Hence, text message reminders could be more widely utilised to reinforce and encourage good patient attendance for scheduled appointments and minimise ‘did not attend’ rates, particularly for those who might be reluctant to turn up. A systematic literature review of studies on mobile telephone message reminders in healthcare services found 70% of the studies showed improved outcomes.68 Mobile phone text messaging reminders have been shown to increase attendance at healthcare appointments when compared to no reminders or postal reminders.69

Message content and timing in relation to an appointment should be carefully considered. The ideal may be a letter some weeks beforehand, so that time off work can be booked, followed by a simple text message reminder a couple of days prior to the appointment.

Summary: Qualitative research study exploring patient treatment adherence patterns with intravitreal injection therapy for DMO.

  • People with diabetes need to be informed of the risks to their sight early on in the management of their diabetes care.
  • Attitudes towards DMO treatment adherence appear to mirror patients’ views and health behaviours in relation to the management and care of their own diabetes.
  • Patients require access to up-to-date educational materials about DMO and the importance of adherence to treatment schedules, both before and at the point of diagnosis.
  • Text message reminders could be more widely utilised to reinforce and encourage good patient attendance for scheduled appointments and minimise ‘did not attend’ rates.

Expanding the role of the diabetes specialist nurse in diabetic eye clinics

Practice interventions by a DSN promotes proactive modification of lifestyle behaviours and may improve glycaemic status and overall metabolic control.
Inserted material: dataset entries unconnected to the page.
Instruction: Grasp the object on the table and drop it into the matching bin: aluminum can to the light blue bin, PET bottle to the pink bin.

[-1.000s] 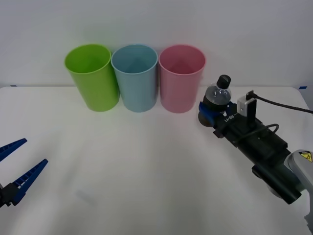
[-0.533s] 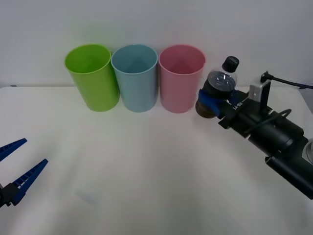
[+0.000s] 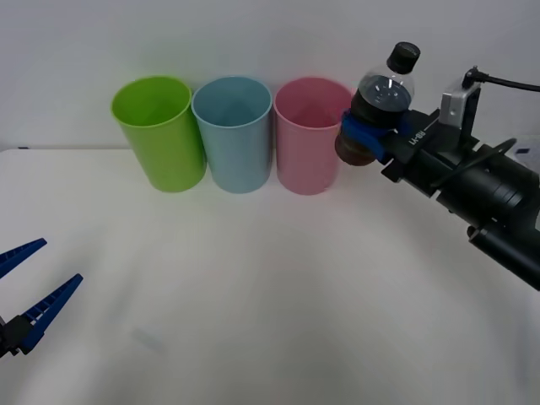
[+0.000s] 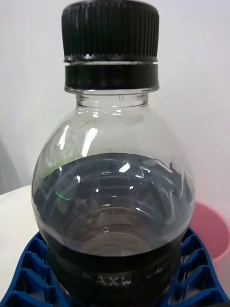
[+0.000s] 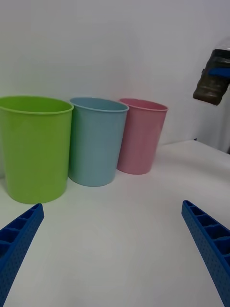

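Front view, bottle: the small bottle (image 3: 381,103) with dark brown liquid and a black cap is in the air, clear of the white table (image 3: 253,278), tilted a little with its cap up and to the right. It sits just right of the pink bin (image 3: 310,135), level with that bin's rim.
Front view, right claw: the right gripper (image 3: 364,133) has its blue fingers closed around the lower body of the bottle; its black arm reaches in from the right edge.
Front view, bins: green bin (image 3: 159,132), light blue bin (image 3: 233,132) and pink bin stand in a row at the far side of the table, each touching or almost touching its neighbour.
Front view, left claw: the left gripper (image 3: 24,291) is low at the left edge, fingers spread wide, holding nothing.
Right wrist view: the bottle (image 4: 112,192) stands upright between the blue ribbed fingers (image 4: 194,268), which press on its dark label; part of the pink bin's (image 4: 211,240) rim lies beyond it.
Left wrist view: the two blue fingers (image 5: 208,244) are far apart with bare table (image 5: 115,240) between them. The three bins stand ahead, green (image 5: 33,146), light blue (image 5: 96,139), pink (image 5: 141,134). The held bottle (image 5: 213,79) hangs above and beside the pink bin.
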You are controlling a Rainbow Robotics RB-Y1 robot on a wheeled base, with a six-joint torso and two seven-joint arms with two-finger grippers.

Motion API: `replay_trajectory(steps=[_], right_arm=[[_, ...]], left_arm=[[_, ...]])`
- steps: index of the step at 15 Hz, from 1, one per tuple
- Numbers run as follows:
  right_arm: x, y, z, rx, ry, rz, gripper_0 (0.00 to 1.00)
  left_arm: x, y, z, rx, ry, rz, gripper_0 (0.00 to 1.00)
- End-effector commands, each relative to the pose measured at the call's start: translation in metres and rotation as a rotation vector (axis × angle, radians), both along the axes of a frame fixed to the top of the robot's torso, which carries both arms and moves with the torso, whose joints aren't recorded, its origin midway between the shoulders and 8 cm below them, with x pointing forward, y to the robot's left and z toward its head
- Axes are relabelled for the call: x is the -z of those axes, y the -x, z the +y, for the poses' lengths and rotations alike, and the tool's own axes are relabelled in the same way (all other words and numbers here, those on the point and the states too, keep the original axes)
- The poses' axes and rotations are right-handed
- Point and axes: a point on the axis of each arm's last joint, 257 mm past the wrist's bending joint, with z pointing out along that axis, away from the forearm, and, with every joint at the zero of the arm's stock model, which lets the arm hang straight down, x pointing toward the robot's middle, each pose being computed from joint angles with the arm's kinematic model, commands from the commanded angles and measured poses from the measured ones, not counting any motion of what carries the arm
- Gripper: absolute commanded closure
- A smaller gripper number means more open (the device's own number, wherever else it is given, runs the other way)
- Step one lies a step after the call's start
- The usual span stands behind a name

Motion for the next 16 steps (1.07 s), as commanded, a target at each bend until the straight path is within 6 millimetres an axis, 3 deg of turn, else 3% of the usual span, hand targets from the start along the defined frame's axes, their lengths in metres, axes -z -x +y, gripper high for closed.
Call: replay_trajectory(steps=[1,10,16], right_arm=[[-0.013,-0.017,-0.002,0.004,0.001,-0.004,1.0],[-0.027,-0.073,0.016,0.003,0.003,0.03,1.0],[-0.033,-0.115,0.042,0.022,-0.009,0.051,1.0]], left_arm=[[0.0,0.0,0.0,0.0,0.0,0.0,0.0],[0.0,0.0,0.0,0.0,0.0,0.0,0.0],[0.0,0.0,0.0,0.0,0.0,0.0,0.0]])
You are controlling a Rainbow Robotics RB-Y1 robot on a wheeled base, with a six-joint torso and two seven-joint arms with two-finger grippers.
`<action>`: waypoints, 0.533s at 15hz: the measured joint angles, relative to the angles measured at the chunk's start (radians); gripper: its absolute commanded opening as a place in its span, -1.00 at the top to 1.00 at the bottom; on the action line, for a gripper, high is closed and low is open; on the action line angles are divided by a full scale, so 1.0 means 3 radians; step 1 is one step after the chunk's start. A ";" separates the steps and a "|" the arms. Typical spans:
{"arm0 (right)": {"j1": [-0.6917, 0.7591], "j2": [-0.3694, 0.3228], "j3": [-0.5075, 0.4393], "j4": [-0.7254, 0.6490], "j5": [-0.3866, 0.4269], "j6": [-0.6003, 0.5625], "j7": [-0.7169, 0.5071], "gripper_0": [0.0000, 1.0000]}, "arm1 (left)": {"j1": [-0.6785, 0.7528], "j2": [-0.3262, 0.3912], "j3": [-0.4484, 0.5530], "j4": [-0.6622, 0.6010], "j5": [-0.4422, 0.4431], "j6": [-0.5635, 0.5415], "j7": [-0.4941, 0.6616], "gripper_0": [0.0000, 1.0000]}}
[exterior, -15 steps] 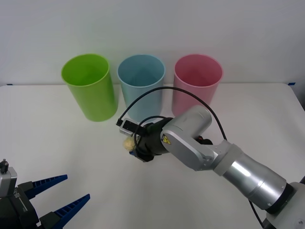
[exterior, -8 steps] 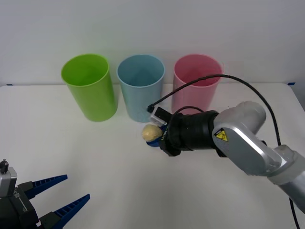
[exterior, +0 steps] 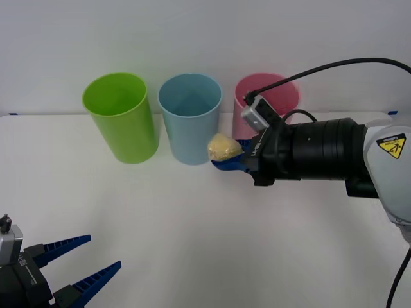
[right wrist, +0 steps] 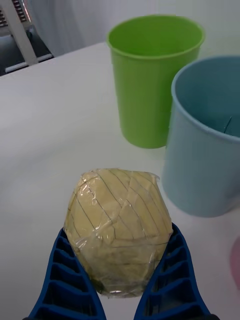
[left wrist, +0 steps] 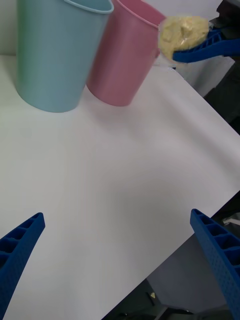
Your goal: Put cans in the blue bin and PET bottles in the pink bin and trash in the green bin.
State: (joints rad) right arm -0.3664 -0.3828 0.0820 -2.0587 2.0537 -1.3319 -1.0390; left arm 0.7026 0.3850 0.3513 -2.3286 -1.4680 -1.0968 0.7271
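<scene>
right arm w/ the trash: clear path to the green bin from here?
Probably yes. The right gripper holds the trash lifted in front of the blue bin; the green bin stands open beside it, nothing above its rim. The left gripper waits low, near the table's front edge.

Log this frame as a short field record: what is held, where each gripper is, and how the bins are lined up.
held item: small pale-yellow wrinkly ball of trash, lifted off the white table
right gripper: fingers shut on the ball, in front of the gap between the blue and pink bins
left gripper: open, low at the near left corner, nothing between its fingers
bin row, left to right: tall lime-green plastic bin, light-blue plastic bin, pink plastic bin
bins' stance: all upright
</scene>
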 measured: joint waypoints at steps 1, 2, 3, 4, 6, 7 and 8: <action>-0.0066 0.0048 -0.0033 0.0000 0.0005 -0.0034 -0.0016 1.00 | 0.0000 0.0000 0.0000 0.0000 0.0000 0.0000 0.0000 -1.00; -0.0149 0.0062 -0.0031 0.0001 0.0016 -0.0039 -0.0044 1.00 | 0.0000 0.0000 0.0000 0.0000 0.0000 0.0000 0.0000 -1.00; -0.0258 0.0090 -0.0023 0.0018 0.0030 -0.0040 -0.0078 1.00 | 0.0000 0.0000 0.0000 0.0000 0.0000 0.0000 0.0000 -1.00; -0.0389 0.0143 -0.0016 0.0068 0.0036 -0.0040 -0.0120 1.00 | 0.0000 0.0000 0.0000 0.0000 0.0000 0.0000 0.0000 -1.00; -0.0716 0.0232 0.0046 0.0259 0.0062 -0.0041 -0.0278 1.00 | 0.0000 0.0000 0.0000 0.0000 0.0000 0.0000 0.0000 -1.00; -0.0951 0.0250 0.0112 0.0386 0.0096 -0.0040 -0.0399 1.00 | 0.0000 0.0000 0.0000 0.0000 0.0000 0.0000 0.0000 -1.00; -0.1157 0.0256 0.0175 0.0502 0.0145 -0.0039 -0.0520 1.00 | 0.0000 0.0000 0.0000 0.0000 0.0000 0.0000 0.0000 -1.00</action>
State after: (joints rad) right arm -0.7136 -0.3060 0.1345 -1.9081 2.0972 -1.3434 -1.1950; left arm 0.7025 0.3850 0.3513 -2.3286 -1.4680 -1.0968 0.7271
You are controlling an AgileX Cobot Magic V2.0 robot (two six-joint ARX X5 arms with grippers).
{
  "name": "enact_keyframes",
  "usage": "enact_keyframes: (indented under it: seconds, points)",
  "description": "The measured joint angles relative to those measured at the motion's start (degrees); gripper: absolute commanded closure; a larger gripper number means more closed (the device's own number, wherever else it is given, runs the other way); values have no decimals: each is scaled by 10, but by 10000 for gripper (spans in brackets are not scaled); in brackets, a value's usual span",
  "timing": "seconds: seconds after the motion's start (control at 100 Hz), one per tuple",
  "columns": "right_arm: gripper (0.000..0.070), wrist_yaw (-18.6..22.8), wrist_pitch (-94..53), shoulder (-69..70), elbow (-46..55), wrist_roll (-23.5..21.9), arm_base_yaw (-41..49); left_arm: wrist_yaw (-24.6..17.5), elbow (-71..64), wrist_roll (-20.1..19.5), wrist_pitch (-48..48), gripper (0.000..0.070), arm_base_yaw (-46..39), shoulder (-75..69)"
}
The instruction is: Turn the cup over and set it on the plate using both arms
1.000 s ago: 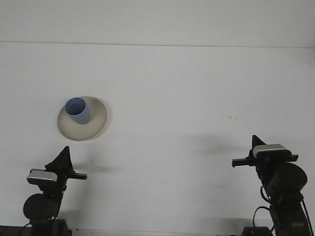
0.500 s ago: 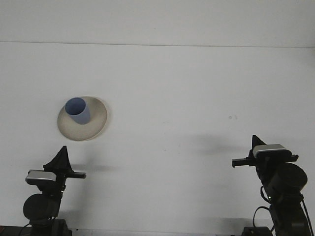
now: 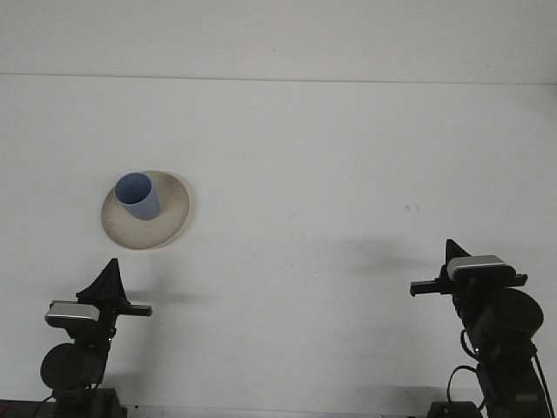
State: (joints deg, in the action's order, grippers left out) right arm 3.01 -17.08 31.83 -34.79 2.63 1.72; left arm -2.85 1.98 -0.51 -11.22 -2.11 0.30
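- One blue cup (image 3: 137, 195) stands on the cream plate (image 3: 170, 219), left side of the white table (image 3: 348, 174).
- Left gripper (image 3: 110, 277) and right gripper (image 3: 453, 254) sit near the front edge — well apart from the plate; whether their fingers are parted cannot be told.

You had a plain white counter (image 3: 331, 157) in front of you, smooth and matt, with no grain and only soft shadows on it. The round cream plate (image 3: 170, 222) looked like glazed ceramic or hard plastic, smooth with a faint sheen along its rim; which of the two you could not tell. The small light-blue cup (image 3: 137, 196) looked like smooth plastic, dull rather than glossy. Your left gripper (image 3: 109, 279) and right gripper (image 3: 452, 254) were matt black, each behind a pale grey, smooth, plastic-looking block.
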Motion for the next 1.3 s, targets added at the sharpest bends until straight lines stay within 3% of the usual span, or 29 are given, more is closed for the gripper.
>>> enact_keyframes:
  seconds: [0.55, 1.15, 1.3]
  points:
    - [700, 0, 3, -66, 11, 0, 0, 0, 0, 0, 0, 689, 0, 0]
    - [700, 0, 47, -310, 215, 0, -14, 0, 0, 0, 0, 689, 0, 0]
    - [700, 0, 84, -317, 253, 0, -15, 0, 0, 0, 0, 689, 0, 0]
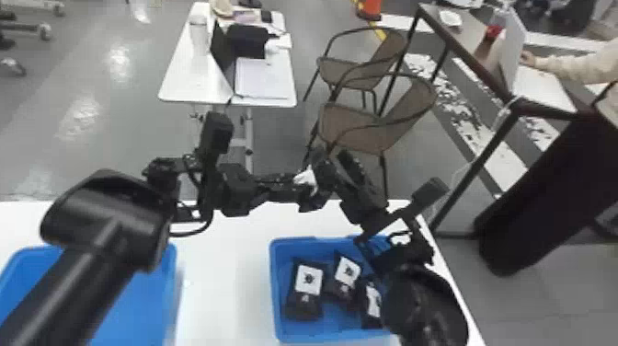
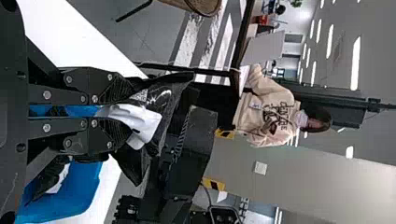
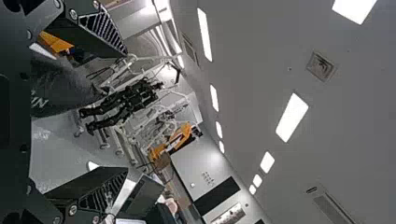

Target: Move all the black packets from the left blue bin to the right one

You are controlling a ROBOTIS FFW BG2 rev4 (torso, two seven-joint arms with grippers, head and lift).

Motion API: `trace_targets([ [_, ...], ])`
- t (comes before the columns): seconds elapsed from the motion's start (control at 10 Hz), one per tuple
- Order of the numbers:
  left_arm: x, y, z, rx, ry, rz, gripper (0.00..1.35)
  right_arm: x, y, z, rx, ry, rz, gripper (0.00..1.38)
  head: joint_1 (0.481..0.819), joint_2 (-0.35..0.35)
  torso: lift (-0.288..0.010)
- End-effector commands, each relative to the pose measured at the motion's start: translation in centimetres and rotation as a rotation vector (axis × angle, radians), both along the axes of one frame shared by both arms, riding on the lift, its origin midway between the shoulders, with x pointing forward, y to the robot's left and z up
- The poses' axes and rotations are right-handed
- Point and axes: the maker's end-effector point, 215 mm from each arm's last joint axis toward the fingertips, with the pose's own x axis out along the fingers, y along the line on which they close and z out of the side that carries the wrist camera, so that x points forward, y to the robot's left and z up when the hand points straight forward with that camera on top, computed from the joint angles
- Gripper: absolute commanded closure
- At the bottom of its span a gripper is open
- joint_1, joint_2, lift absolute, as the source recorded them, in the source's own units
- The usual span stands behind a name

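Ideally, the left gripper [image 2: 114, 112], pinching a black packet [image 2: 147, 122], releases only after the wide-spread right gripper [image 3: 125, 111], at its three o'clock, closes squarely. Steady wrists help.

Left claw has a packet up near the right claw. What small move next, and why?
Probably ease the right claw over the packet's free end for a handover: the left claw grips it with that end sticking out, and the right claw is open close by.
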Motion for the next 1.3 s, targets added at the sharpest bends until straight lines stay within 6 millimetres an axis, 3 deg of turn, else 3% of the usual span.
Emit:
trace_targets([
  [0.0,-0.3,-0.9,-0.2,0.01,0.001,-0.019,1.07,0.0,1.4,0.5,0.01,-0.01,0.016,0.15,0.687,-0.224,0.0],
  [0.2,0.1,-0.9,0.3,0.0,-0.006,-0.013,1.07,-0.3,2.7,0.1,0.007,-0.002,0.036,0.15,0.686,-0.223,0.0],
  [0.5,-0.3,-1.8,1.0,-0.03,0.007,-0.024,1.07,-0.3,3.5,-2.1,-0.016,0.044,0.046,0.16,0.69,-0.211,0.0],
  [0.6,-0.4,-1.7,0.7,-0.029,0.019,-0.022,1.07,-0.2,3.4,-2.4,-0.02,0.056,0.039,0.25,0.694,-0.212,0.0],
  [0.7,-0.4,-1.8,0.7,-0.031,0.02,-0.022,1.07,-0.2,3.2,-2.7,-0.024,0.066,0.034,0.81,0.695,-0.215,0.0],
  [0.8,-0.3,-1.7,0.7,-0.033,0.021,-0.019,1.07,-0.3,2.9,-3.1,-0.023,0.082,0.011,1.07,0.695,-0.216,0.0],
  [1.0,-0.2,-1.3,0.5,-0.044,0.032,-0.005,1.07,-0.3,2.3,-3.3,-0.016,0.094,-0.008,1.08,0.695,-0.221,0.0],
  [1.1,-0.1,-1.1,0.4,-0.048,0.033,0.008,1.03,-0.4,2.4,-3.5,-0.01,0.098,-0.006,1.16,0.695,-0.222,0.0],
  [1.2,0.2,-0.7,0.3,-0.061,0.037,0.031,0.77,-0.5,2.2,-3.9,0.014,0.109,-0.01,1.21,0.695,-0.219,0.0],
])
A randomised study in Sweden, involving data collection in 2010 and 2011, found nurse-led intervention focused on patient-centred self-management support lowered HbA1c among patients with type 2 diabetes at 12 months’ follow-up.70 Glycated haemoglobin level significantly decreased from baseline in patient groups randomised to group intervention and individual intervention by 5 and 4mmol/mol, respectively. An external control group recruited from another county council showed increased HbA1c from baseline.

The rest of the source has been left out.